Momento friki, lo aviso.
Estamos, mis cojines, mi mantita y yo abusando del sofá mientras veo "El Gran debate", sí, ya sabéis, ese programa reciclado de "La Noria" para volver a recuperar anunciantes recurriendo a un "debate serio".
A lo que iba, tema de hoy, LA DIETA PERFECTA, el trasfondo, gordos y flacos, lo de siempre, los que dicen que comiendo de todo equilibradamente se adelgaza y los que comen, lo que comen el 90% de los mortales todos los días.
Y yo, que me cojo unos cabreos con estas cosas que no puedo más.
¿Que soy gorda?, pues no, estadísticamente no lo soy, ¿que me gustaría estar más delgada? por supuesto, ¿Cuánto más delgada?, pues con dos kilos menos me sentiría la rubia del olé.
Al primero que diga que dos kilos se pierden sin pensar lo echo de aquí con cajas destempladas, así que cuidadito con lo que decís, incluso con lo que pensáis que soy muy bruja.
No nos engañemos, la herencia genética pesa, nunca mejor dicho, muchísimo.
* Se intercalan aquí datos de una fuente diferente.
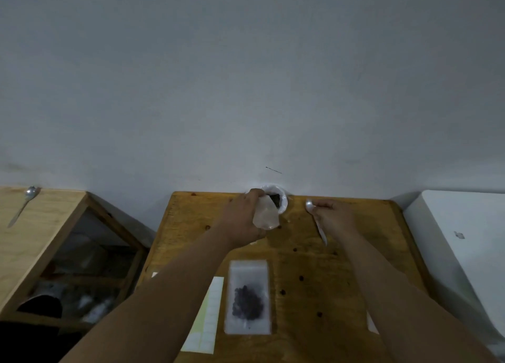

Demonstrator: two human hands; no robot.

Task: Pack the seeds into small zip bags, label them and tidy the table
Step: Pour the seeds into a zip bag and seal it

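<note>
**At the table's far edge: loading the next bag**

Toward 12 o'clock on the wooden table [328,280], a white bowl [284,208] of dark seeds [275,198] stands against the wall. The left hand [243,217] grips a small clear bag [266,216], fingers curled round its upper part, and holds it touching the bowl's near side. Whether the bag's mouth is open cannot be told. At 1 o'clock the right hand [332,215] pinches a white plastic spoon [320,230] near its head, with the scoop pointing toward the bowl; it looks to carry nothing.

The step in hand seems to be spooning seeds into this bag. To do it well, the person should:

- spread the bag's mouth wide with thumb and forefinger and keep it over or against the bowl, so strays fall back in;
- take modest scoops, since the opening is narrow;
- tip the spoon well inside the mouth before turning it.

Loose dark specks already dot the table, so spills are a real risk.

At 6 o'clock lies a filled bag [248,297], flat and near the person. Just beside it at 7 o'clock is a sheet of labels [207,319]. No label shows on the filled bag, so labelling and tidying appear to remain.
</note>
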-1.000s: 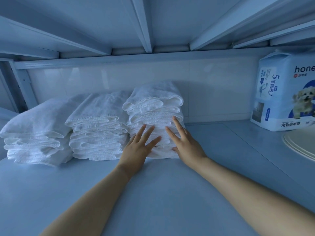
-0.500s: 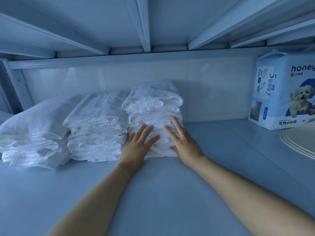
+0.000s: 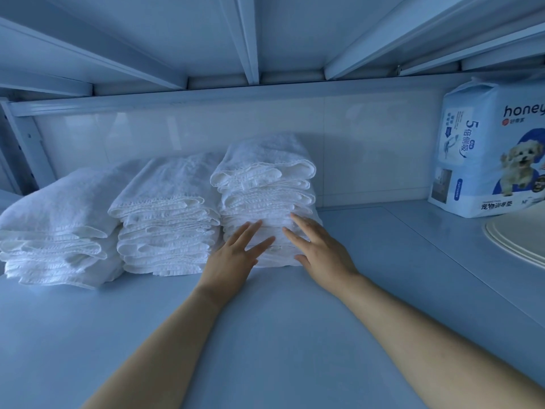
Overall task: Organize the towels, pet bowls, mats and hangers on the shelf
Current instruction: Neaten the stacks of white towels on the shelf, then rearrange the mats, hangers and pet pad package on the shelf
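Three soft-looking towel stacks (image 3: 165, 208) line the back of the shelf (image 3: 280, 335); the left hand (image 3: 233, 258) and right hand (image 3: 321, 252) press flat-fingered, gripping nothing, against the rightmost stack (image 3: 265, 184), which likely slumps unless cupped from both sides.

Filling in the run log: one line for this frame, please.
phase: towel tidying | left hand: open, pressing rightmost towel stack front | right hand: open, same stack | nearby: pet-pad pack

Towels (image 3: 265, 199): white cloth, nubby, matt. Shelf (image 3: 265, 335): smooth painted metal, faint sheen. Pack (image 3: 495, 149) right of hands: glossy printed plastic. Back wall (image 3: 368, 149): glossy tile.
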Demonstrator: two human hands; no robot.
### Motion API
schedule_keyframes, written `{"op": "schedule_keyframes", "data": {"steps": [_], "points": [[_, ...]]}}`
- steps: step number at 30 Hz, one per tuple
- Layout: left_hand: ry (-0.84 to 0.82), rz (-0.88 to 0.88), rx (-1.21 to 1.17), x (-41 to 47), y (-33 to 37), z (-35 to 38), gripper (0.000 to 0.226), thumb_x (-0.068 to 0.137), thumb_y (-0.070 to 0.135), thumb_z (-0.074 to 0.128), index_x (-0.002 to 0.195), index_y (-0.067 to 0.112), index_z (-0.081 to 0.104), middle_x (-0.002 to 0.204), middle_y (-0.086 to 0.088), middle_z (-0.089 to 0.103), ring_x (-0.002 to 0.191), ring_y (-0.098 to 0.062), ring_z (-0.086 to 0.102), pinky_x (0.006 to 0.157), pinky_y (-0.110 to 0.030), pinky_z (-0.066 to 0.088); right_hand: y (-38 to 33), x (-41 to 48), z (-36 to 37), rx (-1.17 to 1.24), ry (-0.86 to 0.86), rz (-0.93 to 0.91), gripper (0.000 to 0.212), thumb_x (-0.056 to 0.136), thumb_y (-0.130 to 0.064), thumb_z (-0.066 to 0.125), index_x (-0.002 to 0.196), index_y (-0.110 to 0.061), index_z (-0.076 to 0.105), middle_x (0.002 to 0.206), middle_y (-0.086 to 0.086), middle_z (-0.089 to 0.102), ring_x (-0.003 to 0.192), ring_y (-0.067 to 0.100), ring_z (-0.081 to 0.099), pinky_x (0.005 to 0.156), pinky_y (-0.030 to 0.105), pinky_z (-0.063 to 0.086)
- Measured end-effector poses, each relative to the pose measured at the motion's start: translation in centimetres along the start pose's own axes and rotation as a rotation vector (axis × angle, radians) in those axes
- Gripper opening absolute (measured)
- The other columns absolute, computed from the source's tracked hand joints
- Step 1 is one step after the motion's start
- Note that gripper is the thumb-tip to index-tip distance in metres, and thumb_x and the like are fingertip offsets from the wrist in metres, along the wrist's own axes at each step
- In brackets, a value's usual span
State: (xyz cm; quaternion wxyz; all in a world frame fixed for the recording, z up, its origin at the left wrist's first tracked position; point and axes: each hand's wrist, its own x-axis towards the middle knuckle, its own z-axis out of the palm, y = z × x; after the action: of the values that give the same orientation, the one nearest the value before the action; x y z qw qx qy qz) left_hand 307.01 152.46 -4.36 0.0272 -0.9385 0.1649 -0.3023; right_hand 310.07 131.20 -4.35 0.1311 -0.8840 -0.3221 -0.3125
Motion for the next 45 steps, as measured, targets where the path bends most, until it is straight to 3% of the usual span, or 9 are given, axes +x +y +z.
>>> {"op": "schedule_keyframes", "data": {"steps": [3, 9, 15, 20, 27, 34, 40, 45], "points": [[-0.006, -0.006, -0.044, 0.2, -0.2, 0.2, 0.06, 0.093, 0.022, 0.052, 0.139, 0.05, 0.027, 0.156, 0.018, 0.006, 0.144, -0.008, 0.008, 0.088, -0.033, 0.049, 0.5, 0.5, 0.6, 0.006, -0.047, 0.054, 0.052, 0.093, -0.016, 0.053, 0.142, -0.025, 0.037, 0.156, -0.01, 0.012, 0.14, 0.01, 0.021, 0.099, 0.033, 0.043], [-0.063, -0.022, -0.024, 0.0, 0.2, -0.7, 0.052, 0.096, 0.034, 0.044, 0.142, 0.048, 0.022, 0.156, 0.017, 0.003, 0.144, -0.008, 0.006, 0.089, -0.033, 0.048, 0.1, 0.9, -0.3, 0.072, -0.06, 0.081, 0.046, 0.093, -0.015, 0.053, 0.137, -0.026, 0.045, 0.154, -0.01, 0.021, 0.136, 0.01, 0.029, 0.095, 0.033, 0.044], [0.083, -0.112, -0.103, 0.0, 2.6, -3.0, 0.044, 0.092, 0.039, 0.049, 0.135, 0.036, 0.043, 0.146, 0.008, 0.035, 0.13, -0.017, 0.039, 0.067, -0.034, 0.052, 0.8, -0.6, -3.4, 0.066, -0.039, 0.052, 0.043, 0.092, -0.023, 0.056, 0.134, -0.026, 0.048, 0.146, -0.006, 0.035, 0.131, 0.016, 0.036, 0.089, 0.037, 0.048], [0.173, -0.047, -0.153, 1.3, 7.3, -4.3, 0.037, 0.09, 0.037, 0.052, 0.127, 0.03, 0.052, 0.133, 0.006, 0.048, 0.116, -0.018, 0.051, 0.057, -0.026, 0.046, 2.2, -3.8, -6.8, 0.066, -0.029, 0.11, 0.043, 0.093, -0.032, 0.051, 0.136, -0.026, 0.045, 0.146, -0.006, 0.035, 0.131, 0.016, 0.034, 0.092, 0.038, 0.047], [0.166, 0.035, -0.244, 3.7, 18.6, -5.5, 0.036, 0.09, 0.039, 0.051, 0.124, 0.027, 0.054, 0.128, 0.002, 0.051, 0.112, -0.022, 0.053, 0.062, -0.033, 0.05, 7.3, -12.1, -14.2, 0.008, -0.025, 0.229, 0.047, 0.095, -0.036, 0.044, 0.14, -0.023, 0.037, 0.146, -0.004, 0.03, 0.13, 0.016, 0.034, 0.092, 0.038, 0.046], [0.159, 0.184, -0.378, 5.4, 33.5, -7.9, 0.033, 0.092, 0.044, 0.045, 0.121, 0.031, 0.055, 0.12, 0.009, 0.055, 0.105, -0.016, 0.055, 0.065, -0.031, 0.051, 12.9, -23.3, -23.6, -0.074, 0.027, 0.319, 0.039, 0.093, -0.033, 0.049, 0.128, -0.014, 0.05, 0.13, -0.001, 0.047, 0.119, 0.019, 0.046, 0.089, 0.036, 0.045], [0.189, 0.351, -0.46, 6.8, 47.4, -10.7, 0.037, 0.089, 0.044, 0.042, 0.114, 0.024, 0.062, 0.108, 0.005, 0.064, 0.093, -0.021, 0.061, 0.065, -0.028, 0.042, 16.7, -33.3, -32.7, -0.212, 0.075, 0.439, 0.032, 0.09, -0.034, 0.053, 0.115, -0.014, 0.057, 0.115, 0.0, 0.057, 0.106, 0.021, 0.053, 0.071, 0.03, 0.043], [0.187, 0.467, -0.574, 8.5, 58.2, -11.8, 0.035, 0.092, 0.045, 0.044, 0.113, 0.024, 0.063, 0.107, 0.005, 0.065, 0.096, -0.022, 0.061, 0.067, -0.028, 0.041, 19.3, -41.2, -39.8, -0.351, 0.101, 0.569, 0.035, 0.092, -0.036, 0.051, 0.119, -0.013, 0.056, 0.117, 0.001, 0.057, 0.109, 0.022, 0.051, 0.08, 0.035, 0.045]]}}
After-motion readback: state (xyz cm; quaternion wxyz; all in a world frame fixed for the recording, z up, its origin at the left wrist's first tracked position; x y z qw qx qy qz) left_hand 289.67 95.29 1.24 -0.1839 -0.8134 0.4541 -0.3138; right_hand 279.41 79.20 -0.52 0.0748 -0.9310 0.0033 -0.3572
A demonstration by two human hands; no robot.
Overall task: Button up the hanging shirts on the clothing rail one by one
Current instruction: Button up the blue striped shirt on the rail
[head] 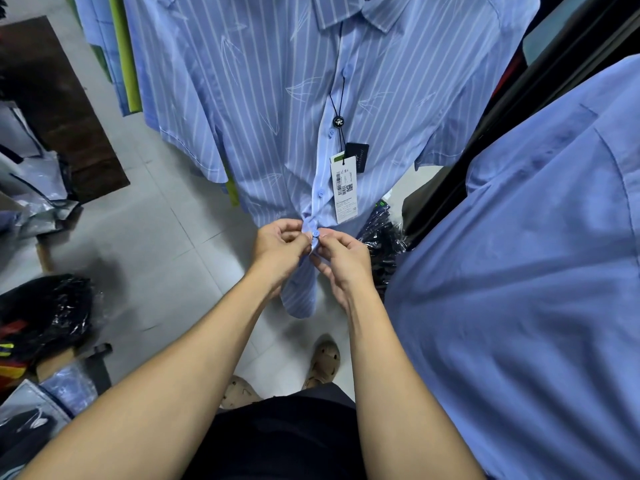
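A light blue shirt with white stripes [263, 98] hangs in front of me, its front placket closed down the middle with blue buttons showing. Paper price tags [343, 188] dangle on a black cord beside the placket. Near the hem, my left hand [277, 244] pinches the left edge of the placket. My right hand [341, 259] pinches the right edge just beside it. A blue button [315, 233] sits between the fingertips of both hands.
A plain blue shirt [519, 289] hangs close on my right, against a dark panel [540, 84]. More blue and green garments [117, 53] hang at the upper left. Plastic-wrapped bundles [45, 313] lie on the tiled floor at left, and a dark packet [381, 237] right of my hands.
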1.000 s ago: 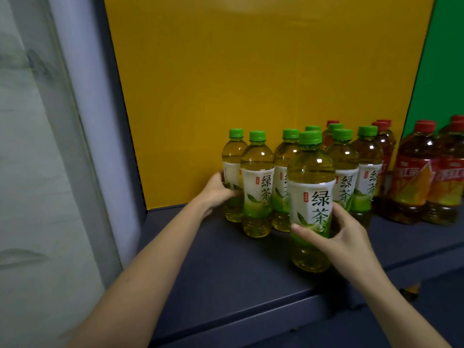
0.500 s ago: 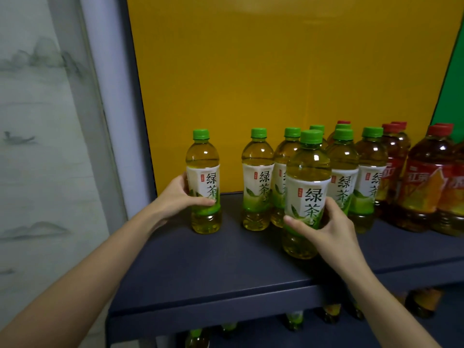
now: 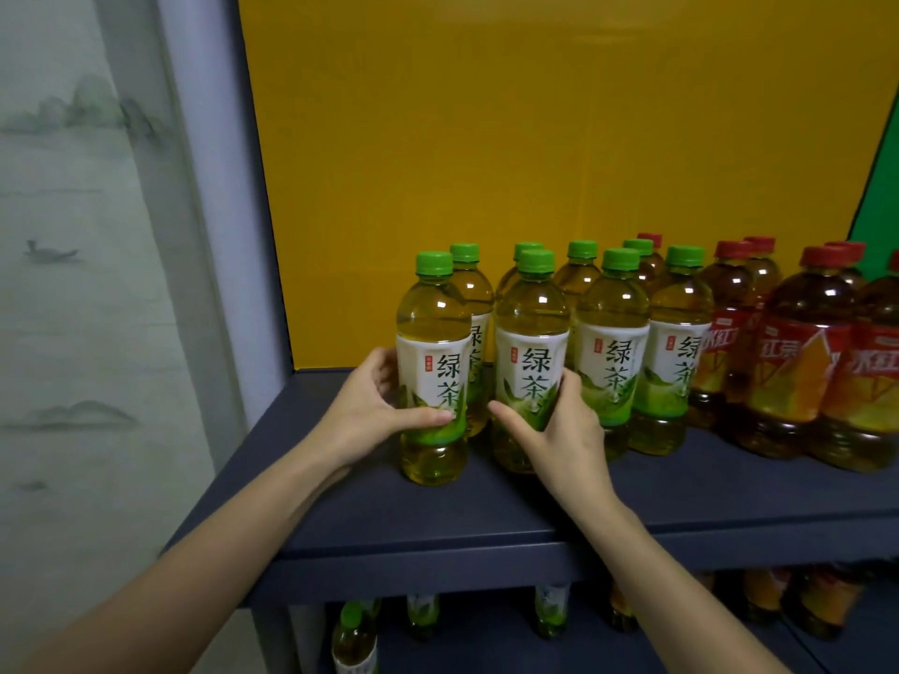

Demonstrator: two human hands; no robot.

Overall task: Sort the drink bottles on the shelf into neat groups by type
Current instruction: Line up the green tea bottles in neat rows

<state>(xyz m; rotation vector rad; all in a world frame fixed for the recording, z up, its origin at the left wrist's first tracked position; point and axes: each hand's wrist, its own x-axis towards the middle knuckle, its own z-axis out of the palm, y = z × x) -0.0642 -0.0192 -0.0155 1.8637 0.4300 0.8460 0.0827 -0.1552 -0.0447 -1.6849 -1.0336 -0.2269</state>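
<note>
Several green-capped green tea bottles stand in two rows on the dark blue shelf. My left hand grips the front-left green tea bottle round its label, thumb across the front. My right hand holds the neighbouring front bottle from its right side, forefinger along the lower label. Both bottles stand upright on the shelf, close together. To the right stand several red-capped red tea bottles with red and orange labels.
A yellow back panel closes the shelf behind the bottles, with a green panel at the right. A grey upright post bounds the shelf on the left. More bottles stand on the lower shelf.
My left hand has brought its green tea bottle rightward, from apart at the left to beside the one in my right hand. The right hand's bottle has moved back into line with the front row.
</note>
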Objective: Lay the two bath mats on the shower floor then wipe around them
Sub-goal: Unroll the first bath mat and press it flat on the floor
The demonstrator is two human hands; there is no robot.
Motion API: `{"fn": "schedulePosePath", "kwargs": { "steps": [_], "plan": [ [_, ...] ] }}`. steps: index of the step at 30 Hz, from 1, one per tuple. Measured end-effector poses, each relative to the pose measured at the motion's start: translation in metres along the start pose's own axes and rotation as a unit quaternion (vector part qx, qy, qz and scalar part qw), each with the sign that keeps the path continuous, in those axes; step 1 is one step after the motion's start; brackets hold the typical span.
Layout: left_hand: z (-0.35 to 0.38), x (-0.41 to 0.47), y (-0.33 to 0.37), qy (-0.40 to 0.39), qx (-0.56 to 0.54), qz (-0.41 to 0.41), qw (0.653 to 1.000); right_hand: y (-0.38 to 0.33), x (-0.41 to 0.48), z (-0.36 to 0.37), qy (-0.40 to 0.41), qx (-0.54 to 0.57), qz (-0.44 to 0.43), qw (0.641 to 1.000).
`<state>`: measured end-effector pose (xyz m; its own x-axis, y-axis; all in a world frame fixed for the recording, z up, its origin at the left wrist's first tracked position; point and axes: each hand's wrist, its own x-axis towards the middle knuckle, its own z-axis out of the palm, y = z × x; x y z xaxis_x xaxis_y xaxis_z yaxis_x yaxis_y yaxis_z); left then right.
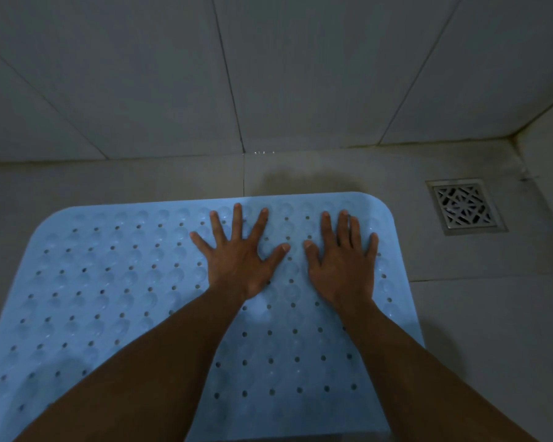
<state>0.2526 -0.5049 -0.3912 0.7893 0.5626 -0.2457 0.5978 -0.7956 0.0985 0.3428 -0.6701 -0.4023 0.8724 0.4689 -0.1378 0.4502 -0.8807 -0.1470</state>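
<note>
From my head camera I see one blue mat (109, 282) lying flat on the tiled floor (476, 314). My left hand (240, 260) and right hand (342, 266) press its 1 o'clock corner, fingers straight and spread, gripping nothing. One drain (465, 205) sits at 2 o'clock.

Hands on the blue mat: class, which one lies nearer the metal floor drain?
The right hand, flat by the right edge of the mat, with the drain in the floor beyond that edge; the left hand lies toward the middle.

On tiled floor (476, 314): blue mat (109, 282), drain (465, 205).
</note>
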Motion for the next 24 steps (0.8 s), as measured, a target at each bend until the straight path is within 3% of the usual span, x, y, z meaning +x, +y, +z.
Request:
{"fn": "schedulePosePath", "kwargs": {
  "steps": [14,20,24],
  "plan": [
    [-0.001,0.002,-0.001,-0.022,-0.002,0.001,1.000,-0.004,0.001,0.003,-0.008,-0.006,0.011,1.000],
    [-0.023,0.001,-0.015,-0.099,-0.075,0.030,0.992,-0.012,-0.005,-0.005,-0.057,0.000,0.055,0.997],
    [-0.026,-0.038,-0.074,-0.014,-0.122,0.052,0.991,-0.057,-0.060,-0.003,-0.031,0.026,0.053,0.998]
  ]
}}
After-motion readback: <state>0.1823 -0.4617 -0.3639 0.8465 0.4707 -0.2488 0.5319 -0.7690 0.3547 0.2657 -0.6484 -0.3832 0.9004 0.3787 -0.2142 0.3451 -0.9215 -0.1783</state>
Todos conocemos a esas tías odiosas que comen lo que les da la gana y siguen cañón, probablemente sus madres y abuelas sean delgadas. Pero no, mi caso no es ese, mi súper familia es súper, pero súper de verdad en todos los aspectos, tengo grandes padres (padres grandes), tuve grandes abuelos (en algún caso abuelos grandísimos), tengo un gran hermano (no de los mirones, que esos me sobran) y todos mis tíos están de buen año.
Y no, que no me vengan a mí con la coña de la comida basura, en mi casa no se ha comido una hamburguesa en la vida, y que no me hablen de los bollos, que bastante pelea tenía yo con mi madre a los 8 años cuando soñaba con un "Pastelito de Victoria Plum" que era morado, y mi madre, de merienda, me ponía una manzana o un pequeño bocadillo de pan-pan y foie gras del de La Piara.
Vale, entono el mea culpa, no hago deporte, no lo he hecho en mi vida y lo que es peor, no tengo intención de empezar, por lo menos por ahora, pero es que mis amigas que se machacan a gimnasio día sí día no, no bajan peso más deprisa, ni mucho menos.
Yo como, me gustaría decir que equilibradamente, pero reconozco que no es así, al menos 4 días por semana, porque hago dieta, estrictísima (hiper proteica), y los días que no hago esa dieta estricta, la hago hipocalórica. Y eso lleva siendo así desde hace más de 3 meses y ¿qué he conseguido?, dos kilos menos...
Pero es que en los períodos donde no hago estas dietas (por supuesto supervisada por un endocrino en visitas semanales), mi dieta excluye la pasta, el arroz, la patata y cualquier otro tipo de hidratos de carbono no vegetales, aún así, engordo, porque esa es mi tendencia natural.
En fin, que estaba yo tan contenta porque hoy no tenía ni gota de hambre gracias a una gelatina sin azúcar y baja en calorías (14 exactamente) que había tomado para cenar cuando empiezan estos papanatas "parriba y pabajo" con la mierda de las dietas y no me ha quedado más remedio que prepararme una taza de chocolate caliente para poder soportarlo, a la mierda mi dieta de hoy.